Would you have time to go to an outdoor/camping shop and buy a head lamp? That way you would have a light that shouldn't disturb your husband?


----------



## Laurelbee (May 5, 2011)

Thank you Jaki, the entrelac looks so interesting. Must try it xxx


----------



## iamsam (Apr 14, 2011)

maybe you should contact mjs and work a deal for her lighted knitting needles. lol

sam


----------



## Dmarie (Apr 9, 2011)

Thank YOU for the download, my daughter is expecting. She saw, on here a picture of the baby cocoon. She has been bugging me ever since. Thank You, I love this site and I am on here on and off all day. I really enjoy the company. I feel like I am in a knitting circle. Wish I could knit and talk at the same time. That would be great. Wonderful to know you all. God bless and Thanks for the company.....


----------



## PauletteB (Mar 10, 2011)

Whether you have been on this site for 1 day or 1 month we all find enjoyment in communicating with others who share our passion. No matter if you are a new knitter or have been knitting for 50 years we all learn something from each other. This site has been and continues to be a blessing. Happy knitting. :thumbup:


----------



## K. Bauer (Apr 21, 2011)

TabathaJoy said:


> Can't live without this site. Haven't been able to go on the computior for a couiple of days. Had to do yard work and finish a baby quilt for my girlfriend's new grand daughter. So now I need to get caught up on the lastest. Probably is a good thing that I work full time or I would never get off this site. Luv you all.
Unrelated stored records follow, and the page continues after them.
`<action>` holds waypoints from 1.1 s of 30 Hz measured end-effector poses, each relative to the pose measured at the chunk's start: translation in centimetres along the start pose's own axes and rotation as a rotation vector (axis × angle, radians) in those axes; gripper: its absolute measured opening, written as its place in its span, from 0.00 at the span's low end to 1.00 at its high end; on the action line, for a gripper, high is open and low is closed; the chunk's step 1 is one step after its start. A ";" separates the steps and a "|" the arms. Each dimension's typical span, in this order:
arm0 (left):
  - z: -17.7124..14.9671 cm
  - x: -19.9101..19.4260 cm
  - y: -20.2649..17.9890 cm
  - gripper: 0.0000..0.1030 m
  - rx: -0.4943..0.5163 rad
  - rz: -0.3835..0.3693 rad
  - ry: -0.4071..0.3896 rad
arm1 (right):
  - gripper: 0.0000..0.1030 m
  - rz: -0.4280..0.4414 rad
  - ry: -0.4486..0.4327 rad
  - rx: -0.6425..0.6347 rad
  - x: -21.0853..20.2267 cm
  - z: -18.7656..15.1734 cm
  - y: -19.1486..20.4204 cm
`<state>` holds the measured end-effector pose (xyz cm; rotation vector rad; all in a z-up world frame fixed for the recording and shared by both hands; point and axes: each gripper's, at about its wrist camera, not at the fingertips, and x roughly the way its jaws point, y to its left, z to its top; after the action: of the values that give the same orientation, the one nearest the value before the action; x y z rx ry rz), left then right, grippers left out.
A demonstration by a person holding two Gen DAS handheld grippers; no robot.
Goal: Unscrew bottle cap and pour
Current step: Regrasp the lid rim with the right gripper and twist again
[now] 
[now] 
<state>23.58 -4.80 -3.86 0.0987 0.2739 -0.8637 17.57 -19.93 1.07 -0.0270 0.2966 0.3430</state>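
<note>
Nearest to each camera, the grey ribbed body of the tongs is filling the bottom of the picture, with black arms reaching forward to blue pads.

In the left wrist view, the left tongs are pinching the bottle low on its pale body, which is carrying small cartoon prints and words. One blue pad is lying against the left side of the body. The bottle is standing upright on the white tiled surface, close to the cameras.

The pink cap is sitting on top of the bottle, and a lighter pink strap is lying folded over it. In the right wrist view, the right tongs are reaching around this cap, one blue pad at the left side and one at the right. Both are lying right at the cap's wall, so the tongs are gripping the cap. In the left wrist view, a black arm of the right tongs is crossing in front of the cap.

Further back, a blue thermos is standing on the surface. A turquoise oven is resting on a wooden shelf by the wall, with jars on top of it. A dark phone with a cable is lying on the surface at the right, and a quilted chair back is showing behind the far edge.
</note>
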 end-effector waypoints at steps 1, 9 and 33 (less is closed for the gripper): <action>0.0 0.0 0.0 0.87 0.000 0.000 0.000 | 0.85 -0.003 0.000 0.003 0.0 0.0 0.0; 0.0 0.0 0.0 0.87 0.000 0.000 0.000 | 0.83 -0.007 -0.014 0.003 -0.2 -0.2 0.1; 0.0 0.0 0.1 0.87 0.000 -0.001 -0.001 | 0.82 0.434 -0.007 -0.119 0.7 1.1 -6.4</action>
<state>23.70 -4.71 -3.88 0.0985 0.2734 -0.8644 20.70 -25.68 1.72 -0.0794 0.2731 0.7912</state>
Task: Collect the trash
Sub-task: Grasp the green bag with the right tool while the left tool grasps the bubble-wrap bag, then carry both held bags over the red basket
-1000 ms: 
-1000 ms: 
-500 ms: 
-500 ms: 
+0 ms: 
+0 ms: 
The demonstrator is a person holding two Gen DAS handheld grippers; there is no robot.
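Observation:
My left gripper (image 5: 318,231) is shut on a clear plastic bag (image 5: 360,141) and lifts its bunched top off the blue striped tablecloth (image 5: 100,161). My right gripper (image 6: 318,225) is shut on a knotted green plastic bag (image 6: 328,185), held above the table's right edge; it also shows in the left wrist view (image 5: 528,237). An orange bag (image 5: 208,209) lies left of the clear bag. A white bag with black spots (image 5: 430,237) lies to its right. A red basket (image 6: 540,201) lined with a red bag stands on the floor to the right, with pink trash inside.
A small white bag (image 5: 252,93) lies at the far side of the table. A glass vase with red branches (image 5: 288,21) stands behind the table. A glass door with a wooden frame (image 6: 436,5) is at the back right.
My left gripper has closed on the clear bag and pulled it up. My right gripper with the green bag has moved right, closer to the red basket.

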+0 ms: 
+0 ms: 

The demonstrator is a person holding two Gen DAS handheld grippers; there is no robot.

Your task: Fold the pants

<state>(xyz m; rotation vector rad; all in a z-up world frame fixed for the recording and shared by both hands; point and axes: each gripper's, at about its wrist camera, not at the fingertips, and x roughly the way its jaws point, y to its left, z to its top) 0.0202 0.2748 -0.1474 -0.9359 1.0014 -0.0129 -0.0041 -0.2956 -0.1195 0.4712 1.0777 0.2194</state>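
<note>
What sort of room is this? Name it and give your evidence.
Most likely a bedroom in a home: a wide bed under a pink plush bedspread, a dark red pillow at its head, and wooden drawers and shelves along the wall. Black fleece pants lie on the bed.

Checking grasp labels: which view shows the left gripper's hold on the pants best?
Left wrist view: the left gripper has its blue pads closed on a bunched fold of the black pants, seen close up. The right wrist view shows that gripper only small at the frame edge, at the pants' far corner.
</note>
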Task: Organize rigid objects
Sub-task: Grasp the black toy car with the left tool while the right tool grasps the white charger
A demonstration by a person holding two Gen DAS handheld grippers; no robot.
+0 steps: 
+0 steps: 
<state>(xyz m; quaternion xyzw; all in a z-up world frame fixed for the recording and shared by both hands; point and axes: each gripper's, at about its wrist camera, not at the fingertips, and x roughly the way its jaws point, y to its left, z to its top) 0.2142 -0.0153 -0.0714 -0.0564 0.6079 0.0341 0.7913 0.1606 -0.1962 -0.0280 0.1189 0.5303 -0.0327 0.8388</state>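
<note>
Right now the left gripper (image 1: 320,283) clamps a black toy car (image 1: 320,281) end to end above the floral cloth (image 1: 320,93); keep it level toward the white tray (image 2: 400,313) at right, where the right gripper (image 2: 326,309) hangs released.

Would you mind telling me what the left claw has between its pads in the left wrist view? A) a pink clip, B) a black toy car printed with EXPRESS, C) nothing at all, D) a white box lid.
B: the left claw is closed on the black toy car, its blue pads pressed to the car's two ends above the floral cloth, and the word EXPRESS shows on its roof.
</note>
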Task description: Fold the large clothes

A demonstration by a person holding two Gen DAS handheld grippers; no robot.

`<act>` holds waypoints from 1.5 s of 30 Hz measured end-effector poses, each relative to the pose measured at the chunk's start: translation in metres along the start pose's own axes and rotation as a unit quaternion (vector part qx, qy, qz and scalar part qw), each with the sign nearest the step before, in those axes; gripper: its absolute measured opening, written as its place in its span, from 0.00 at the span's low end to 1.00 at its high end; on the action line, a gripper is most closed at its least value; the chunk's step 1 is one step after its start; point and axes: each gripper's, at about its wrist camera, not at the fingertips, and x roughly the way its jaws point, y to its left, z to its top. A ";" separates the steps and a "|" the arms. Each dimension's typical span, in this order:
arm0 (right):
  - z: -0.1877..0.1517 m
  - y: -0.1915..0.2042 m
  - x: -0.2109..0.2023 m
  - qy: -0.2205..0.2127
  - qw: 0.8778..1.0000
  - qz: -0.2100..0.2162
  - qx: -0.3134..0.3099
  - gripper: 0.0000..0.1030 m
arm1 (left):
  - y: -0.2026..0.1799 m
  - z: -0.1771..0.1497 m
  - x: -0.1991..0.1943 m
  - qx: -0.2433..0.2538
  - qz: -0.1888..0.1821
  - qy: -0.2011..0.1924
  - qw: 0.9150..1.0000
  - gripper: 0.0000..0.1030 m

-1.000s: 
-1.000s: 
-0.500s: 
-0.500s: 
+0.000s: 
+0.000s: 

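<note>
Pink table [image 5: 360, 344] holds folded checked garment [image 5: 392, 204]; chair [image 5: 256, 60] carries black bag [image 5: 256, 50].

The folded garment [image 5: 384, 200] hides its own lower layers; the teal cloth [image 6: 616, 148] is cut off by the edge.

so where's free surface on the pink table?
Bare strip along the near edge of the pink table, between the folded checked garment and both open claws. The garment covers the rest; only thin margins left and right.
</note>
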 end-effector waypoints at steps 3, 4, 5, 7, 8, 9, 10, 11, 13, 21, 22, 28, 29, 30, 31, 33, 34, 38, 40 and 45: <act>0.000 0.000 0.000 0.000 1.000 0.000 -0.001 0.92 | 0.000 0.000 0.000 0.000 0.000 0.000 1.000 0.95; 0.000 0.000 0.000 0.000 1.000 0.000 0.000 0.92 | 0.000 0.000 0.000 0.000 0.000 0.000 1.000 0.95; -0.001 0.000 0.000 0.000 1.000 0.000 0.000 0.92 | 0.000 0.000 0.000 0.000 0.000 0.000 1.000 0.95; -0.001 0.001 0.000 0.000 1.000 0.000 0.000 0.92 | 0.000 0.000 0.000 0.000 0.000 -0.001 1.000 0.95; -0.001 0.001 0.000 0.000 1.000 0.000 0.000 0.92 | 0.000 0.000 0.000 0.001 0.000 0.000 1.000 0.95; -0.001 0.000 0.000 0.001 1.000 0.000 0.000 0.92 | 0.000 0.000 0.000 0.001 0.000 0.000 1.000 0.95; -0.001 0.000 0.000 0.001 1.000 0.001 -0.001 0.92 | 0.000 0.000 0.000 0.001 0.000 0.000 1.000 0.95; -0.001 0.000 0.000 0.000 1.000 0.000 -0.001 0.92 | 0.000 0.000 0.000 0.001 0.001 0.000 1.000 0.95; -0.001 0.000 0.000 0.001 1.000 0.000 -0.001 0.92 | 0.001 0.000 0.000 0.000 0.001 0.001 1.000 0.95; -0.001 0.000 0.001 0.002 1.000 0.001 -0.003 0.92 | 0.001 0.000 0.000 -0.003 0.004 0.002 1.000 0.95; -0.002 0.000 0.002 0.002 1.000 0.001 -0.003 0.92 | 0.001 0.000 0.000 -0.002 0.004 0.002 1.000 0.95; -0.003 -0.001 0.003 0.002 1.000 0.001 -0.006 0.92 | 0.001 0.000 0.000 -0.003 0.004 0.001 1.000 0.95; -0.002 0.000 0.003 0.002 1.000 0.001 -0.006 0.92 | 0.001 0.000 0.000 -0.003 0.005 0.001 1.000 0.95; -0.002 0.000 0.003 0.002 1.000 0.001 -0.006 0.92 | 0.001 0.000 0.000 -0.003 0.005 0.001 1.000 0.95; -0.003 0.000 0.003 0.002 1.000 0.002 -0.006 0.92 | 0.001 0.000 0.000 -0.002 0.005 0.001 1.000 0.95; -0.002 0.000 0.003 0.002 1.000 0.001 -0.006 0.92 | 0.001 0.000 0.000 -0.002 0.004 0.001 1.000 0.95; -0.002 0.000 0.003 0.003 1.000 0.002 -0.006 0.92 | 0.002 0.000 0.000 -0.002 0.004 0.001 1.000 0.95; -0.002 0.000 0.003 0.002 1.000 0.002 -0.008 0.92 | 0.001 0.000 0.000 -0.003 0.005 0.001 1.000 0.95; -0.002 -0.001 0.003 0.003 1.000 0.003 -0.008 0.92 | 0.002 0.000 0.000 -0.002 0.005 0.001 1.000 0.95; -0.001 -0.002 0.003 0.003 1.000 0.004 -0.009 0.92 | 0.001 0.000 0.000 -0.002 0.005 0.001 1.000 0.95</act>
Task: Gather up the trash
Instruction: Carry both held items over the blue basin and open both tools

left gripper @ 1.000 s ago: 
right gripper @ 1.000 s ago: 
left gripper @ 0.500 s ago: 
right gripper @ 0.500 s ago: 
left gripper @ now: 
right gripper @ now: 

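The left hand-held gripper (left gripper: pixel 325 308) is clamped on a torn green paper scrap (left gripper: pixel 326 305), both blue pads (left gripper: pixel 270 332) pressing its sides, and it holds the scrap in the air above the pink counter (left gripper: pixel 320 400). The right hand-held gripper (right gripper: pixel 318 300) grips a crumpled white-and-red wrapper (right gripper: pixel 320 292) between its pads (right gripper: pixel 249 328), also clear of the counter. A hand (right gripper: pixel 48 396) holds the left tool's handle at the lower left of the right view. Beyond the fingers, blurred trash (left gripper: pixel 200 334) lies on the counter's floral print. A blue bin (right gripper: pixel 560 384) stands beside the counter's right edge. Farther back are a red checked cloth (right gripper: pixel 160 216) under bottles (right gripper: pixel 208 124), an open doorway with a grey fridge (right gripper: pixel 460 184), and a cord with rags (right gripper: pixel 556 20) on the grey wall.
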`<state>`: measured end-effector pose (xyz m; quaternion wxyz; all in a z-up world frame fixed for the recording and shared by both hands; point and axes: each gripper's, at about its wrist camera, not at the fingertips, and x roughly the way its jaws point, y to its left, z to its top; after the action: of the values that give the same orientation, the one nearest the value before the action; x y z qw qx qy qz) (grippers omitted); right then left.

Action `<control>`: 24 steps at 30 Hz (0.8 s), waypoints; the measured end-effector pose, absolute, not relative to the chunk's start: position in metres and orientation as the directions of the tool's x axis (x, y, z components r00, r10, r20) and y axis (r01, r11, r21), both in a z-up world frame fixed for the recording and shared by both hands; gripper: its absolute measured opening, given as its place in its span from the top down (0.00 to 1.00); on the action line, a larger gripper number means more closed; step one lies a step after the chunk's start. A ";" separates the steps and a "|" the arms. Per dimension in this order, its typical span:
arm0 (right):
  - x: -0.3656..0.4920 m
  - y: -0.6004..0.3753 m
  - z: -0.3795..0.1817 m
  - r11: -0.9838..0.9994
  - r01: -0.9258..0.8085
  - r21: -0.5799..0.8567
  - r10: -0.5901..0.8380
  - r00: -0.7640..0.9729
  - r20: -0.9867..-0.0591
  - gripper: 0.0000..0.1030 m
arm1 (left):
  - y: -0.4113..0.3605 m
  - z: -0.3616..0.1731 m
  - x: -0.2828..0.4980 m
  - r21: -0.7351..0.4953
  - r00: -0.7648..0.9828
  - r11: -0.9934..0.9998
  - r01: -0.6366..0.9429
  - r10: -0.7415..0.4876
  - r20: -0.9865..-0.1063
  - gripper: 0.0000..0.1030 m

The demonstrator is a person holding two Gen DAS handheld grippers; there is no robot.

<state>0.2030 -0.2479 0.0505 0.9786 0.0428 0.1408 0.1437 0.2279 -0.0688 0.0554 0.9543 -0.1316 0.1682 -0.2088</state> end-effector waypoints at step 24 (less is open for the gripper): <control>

You just described me exactly.. Had to do the flower beds and then get my office set up - then I promised myself I could go to KP. Well the mother phoned and I had to go help her with her knitting - Time evolves - she taught me, now she is 90 and needs my help. But have all the chores done for the day, so here i am in the candy jar.


----------



## Rose (Jan 22, 2011)

I am really glad for this site. I have to stay up until 6am yes 6am every day.I have a dog that needs to walk every two hours. guess where I am almost all night? Oh! you guessed. 
Rose


----------



## traffy163 (May 16, 2011)

OK EVERYONE...THIS IS THE SITE FOR THE NAVAJO BLANKET...EVERYONE HAS BEEN ASKING FOR....HAVE FUN ALL

http://www.knitting-crochet.com/crochet/navindmulcol.html

CHEERS CHRIS


----------



## Rose (Jan 22, 2011)

traffy163 said:


> I have been a member here for just 10 days or so....I have not been to bed before 4am any night since!!!!!!!!!!!
> 
> Now at my age..am not sure if its dangerous but I KNOW it possibly isnt helping my health!!!
> 
> ...


Where did you find the Navajo blankets would love to get the pattern.
I need to stay up at night to walk a my very old dog. every two hours allllllllllllllllllll night long. 
Rose


----------



## Vern (May 3, 2011)

LOVE this Navajo Blanket but I don't like to crochet; with no time to convert the pattern. A very beautiful blanket. Hats off to you Traffy163 for making it.


----------



## Betulove (Mar 11, 2011)

I agree you build it and we will come. I have two daughter that scrap book and they go to the mountian to camp every year or twice a year. They take there stuff and just put there picture in there book with new friends. Exchange ideas. You know some porch rockers and cot and good food is all we need. That would be a ball, count me in.



Boondocks said:


> grandma susan said:
> 
> 
> > Benet said:
> ...


----------



## TammyK (Jan 31, 2011)

Rose said:


> I am really glad for this site. I have to stay up until 6am yes 6am every day.I have a dog that needs to walk every two hours. guess where I am almost all night? Oh! you guessed.
> Rose


I wonder if your dog is related to mine???


----------



## Palenque1978 (Feb 16, 2011)

traffy163, your post created 22 pages of sharing!! 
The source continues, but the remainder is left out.